(WHAT IS REQUIRED)
In the copy, include no images. Reproduce the entries exactly.

===== EXCERPTED RECORDS =====

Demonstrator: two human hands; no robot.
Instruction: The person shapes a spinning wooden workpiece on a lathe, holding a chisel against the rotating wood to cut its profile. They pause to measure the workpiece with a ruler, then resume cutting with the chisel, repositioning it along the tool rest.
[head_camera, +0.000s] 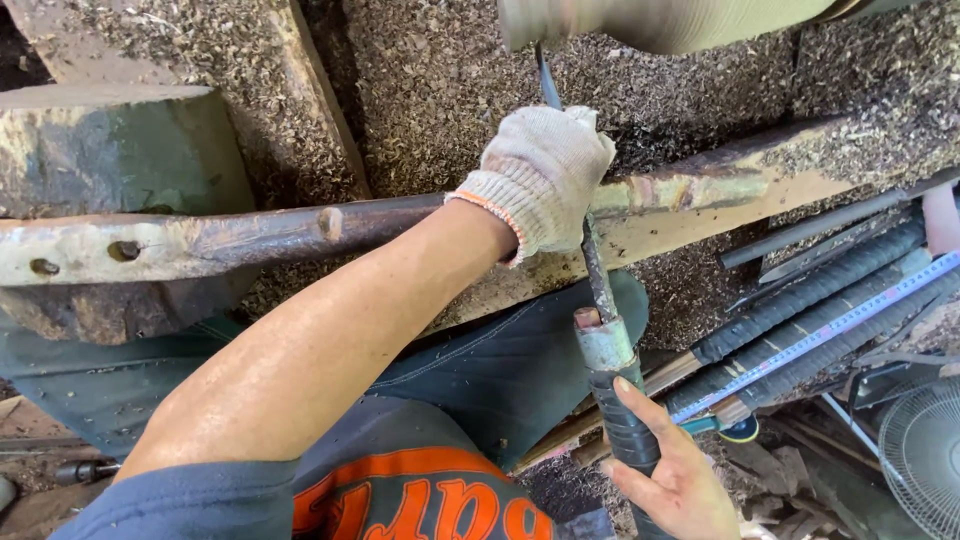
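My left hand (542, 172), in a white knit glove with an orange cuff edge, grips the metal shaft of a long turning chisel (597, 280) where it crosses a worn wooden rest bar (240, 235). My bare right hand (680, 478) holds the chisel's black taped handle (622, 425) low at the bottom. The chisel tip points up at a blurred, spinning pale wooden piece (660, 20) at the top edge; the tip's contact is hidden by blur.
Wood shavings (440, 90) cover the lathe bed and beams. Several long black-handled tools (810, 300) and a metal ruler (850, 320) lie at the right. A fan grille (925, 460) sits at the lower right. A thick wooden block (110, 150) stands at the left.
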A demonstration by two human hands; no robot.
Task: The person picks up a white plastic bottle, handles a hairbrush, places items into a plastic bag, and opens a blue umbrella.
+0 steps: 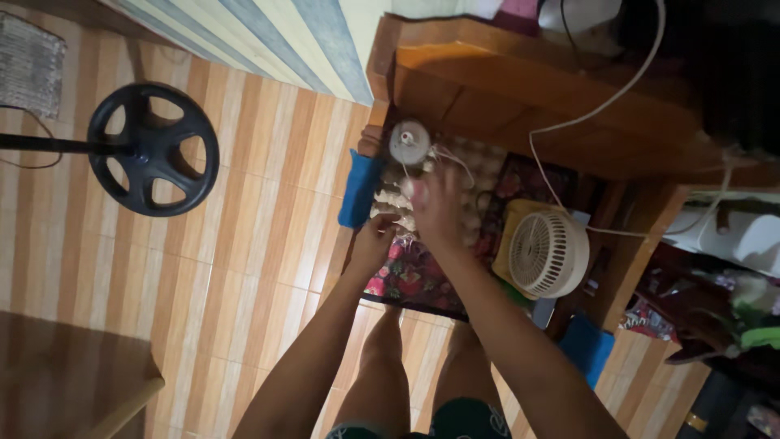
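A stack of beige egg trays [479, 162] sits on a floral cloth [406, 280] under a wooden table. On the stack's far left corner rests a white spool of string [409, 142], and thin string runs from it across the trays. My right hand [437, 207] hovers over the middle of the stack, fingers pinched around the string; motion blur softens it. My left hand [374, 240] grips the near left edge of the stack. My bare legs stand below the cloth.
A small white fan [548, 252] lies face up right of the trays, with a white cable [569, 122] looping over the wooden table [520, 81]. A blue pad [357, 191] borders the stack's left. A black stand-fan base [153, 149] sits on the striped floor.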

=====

(RESPONSE TO THIS TASK)
Demonstrator: two human hands; no robot.
Instruction: The person shapes a spinning wooden workpiece on a lathe, holding a chisel against the rotating wood to cut its profile. They pause to measure the workpiece with a ruler, then resume cutting with the chisel, repositioning it along the tool rest.
[head_camera, +0.000s] 
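My left hand (542, 172), in a white knit glove with an orange cuff edge, grips the metal shaft of a long turning chisel (597, 280) where it crosses a worn wooden rest bar (240, 235). My bare right hand (680, 478) holds the chisel's black taped handle (622, 425) low at the bottom. The chisel tip points up at a blurred, spinning pale wooden piece (660, 20) at the top edge; the tip's contact is hidden by blur.
Wood shavings (440, 90) cover the lathe bed and beams. Several long black-handled tools (810, 300) and a metal ruler (850, 320) lie at the right. A fan grille (925, 460) sits at the lower right. A thick wooden block (110, 150) stands at the left.
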A demonstration by two human hands; no robot.
Task: The person picks up a white plastic bottle, handles a hairbrush, places items into a plastic bag, and opens a blue umbrella.
+0 steps: 
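A stack of beige egg trays [479, 162] sits on a floral cloth [406, 280] under a wooden table. On the stack's far left corner rests a white spool of string [409, 142], and thin string runs from it across the trays. My right hand [437, 207] hovers over the middle of the stack, fingers pinched around the string; motion blur softens it. My left hand [374, 240] grips the near left edge of the stack. My bare legs stand below the cloth.
A small white fan [548, 252] lies face up right of the trays, with a white cable [569, 122] looping over the wooden table [520, 81]. A blue pad [357, 191] borders the stack's left. A black stand-fan base [153, 149] sits on the striped floor.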

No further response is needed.